しかし、80年代以降の国内のマンガ市場の巨大化によって、個々の読者にとっての「マンガ」が共通体験ではありえないものになり、海外でのマンガ人気といった現象の影響もある現在、これまで棚上げにされてきた「マンガ」に関する多くの疑問点が徐々に「問題化」されつつあるとも私は考えている。
要は「知らないこと」、「わからないこと」、それが「共通体験」ではありえないことを前提にしなければ、自国のものであれ他国のものであれ、「マンガ」について語り合うことそのものがもはや困難になっているのではないかと思うのだ。
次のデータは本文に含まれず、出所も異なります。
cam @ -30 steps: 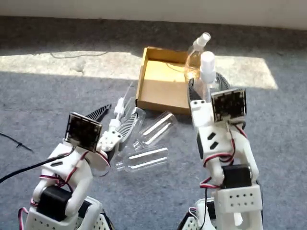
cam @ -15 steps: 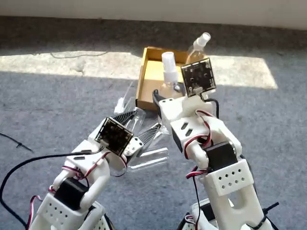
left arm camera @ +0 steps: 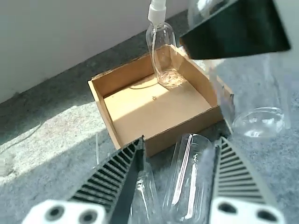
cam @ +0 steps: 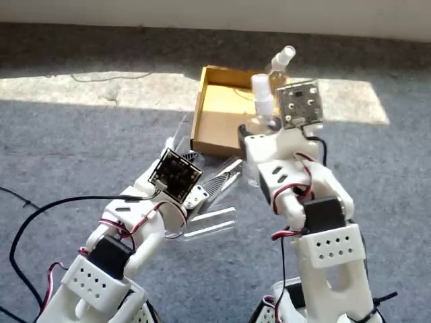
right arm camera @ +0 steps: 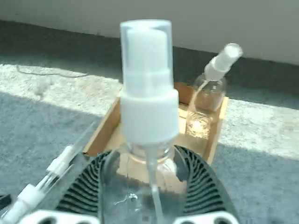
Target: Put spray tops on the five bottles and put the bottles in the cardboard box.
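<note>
While upright, bottle point(right arm camera: 148, 116) in right jaws.

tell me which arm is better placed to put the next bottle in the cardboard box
Right. The right gripper is shut on an upright spray-topped bottle close by the cardboard box. The left gripper is open over a topless bottle lying down, which isn't ready for boxing.

A carpeted indoor room: sunlit grey carpet point(cam: 67, 148) runs up to a plain white wall point(cam: 202, 10).
</note>
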Controlling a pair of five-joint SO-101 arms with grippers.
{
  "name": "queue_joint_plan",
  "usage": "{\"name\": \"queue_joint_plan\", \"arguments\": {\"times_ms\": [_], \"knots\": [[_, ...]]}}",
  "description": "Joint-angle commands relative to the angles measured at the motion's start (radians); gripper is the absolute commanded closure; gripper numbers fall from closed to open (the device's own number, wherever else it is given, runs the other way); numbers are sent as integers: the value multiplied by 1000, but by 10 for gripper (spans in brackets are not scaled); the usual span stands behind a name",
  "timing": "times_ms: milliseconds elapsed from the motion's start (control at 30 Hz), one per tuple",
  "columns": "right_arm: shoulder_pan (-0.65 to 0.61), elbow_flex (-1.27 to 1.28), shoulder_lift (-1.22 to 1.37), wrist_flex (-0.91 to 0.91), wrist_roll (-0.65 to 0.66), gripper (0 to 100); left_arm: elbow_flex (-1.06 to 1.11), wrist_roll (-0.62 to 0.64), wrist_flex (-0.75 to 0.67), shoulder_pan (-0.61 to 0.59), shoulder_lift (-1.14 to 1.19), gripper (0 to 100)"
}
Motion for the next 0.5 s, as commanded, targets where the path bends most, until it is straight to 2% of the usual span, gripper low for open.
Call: {"name": "queue_joint_plan", "arguments": {"times_ms": [0, 133, 233, 333, 467], "knots": [[269, -68, 8, -110, 92, 995, 31, -5, -20, 12, -53, 776], [495, -7, 39, -271, 227, 995, 70, -8, -15, 10, -122, 776], [584, 70, 137, -401, 304, 995, 74, -8, 52, 10, -183, 776], [645, 143, 266, -565, 315, 995, 81, -8, 118, 10, -255, 776], [685, 271, 415, -921, 252, 995, 81, -8, 192, 10, -349, 776]]}}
タイムリーなことに1月の集まりを主宰した海外マンガ交流部会も3月6日に京都国際マンガミュージアムにおいて「そもそも『海外マンガ』とは何か!?――グローバル化するコミックス事情の最前線」と題したイベントをおこなう事になっている。なによりも鈴木のような海外で活動する日本人研究者の存在自体が、そのような状況の変化を雄弁に物語るものだといえる。
私自身の問題提起が多少なりとも認知され、関心を持たれるようになったこともそうした背景があってのことだとも考えているのだが、今後そのような疑問を持つことが一般的なことになっていけば、今度はそれが「他人から理解されない疑問」だったことのほうは急速に忘れ去られていくだろう。
そのこと自体はいいことだと思うが、私が鈴木や小野、ベルントのようなひとたちに抱くこの一方的な「共感」は、そうなったらそうなったで若い研究者たちにはまったく理解できないものになっていくのだろうとも思う。
......なんか損したような気分にならないこともない。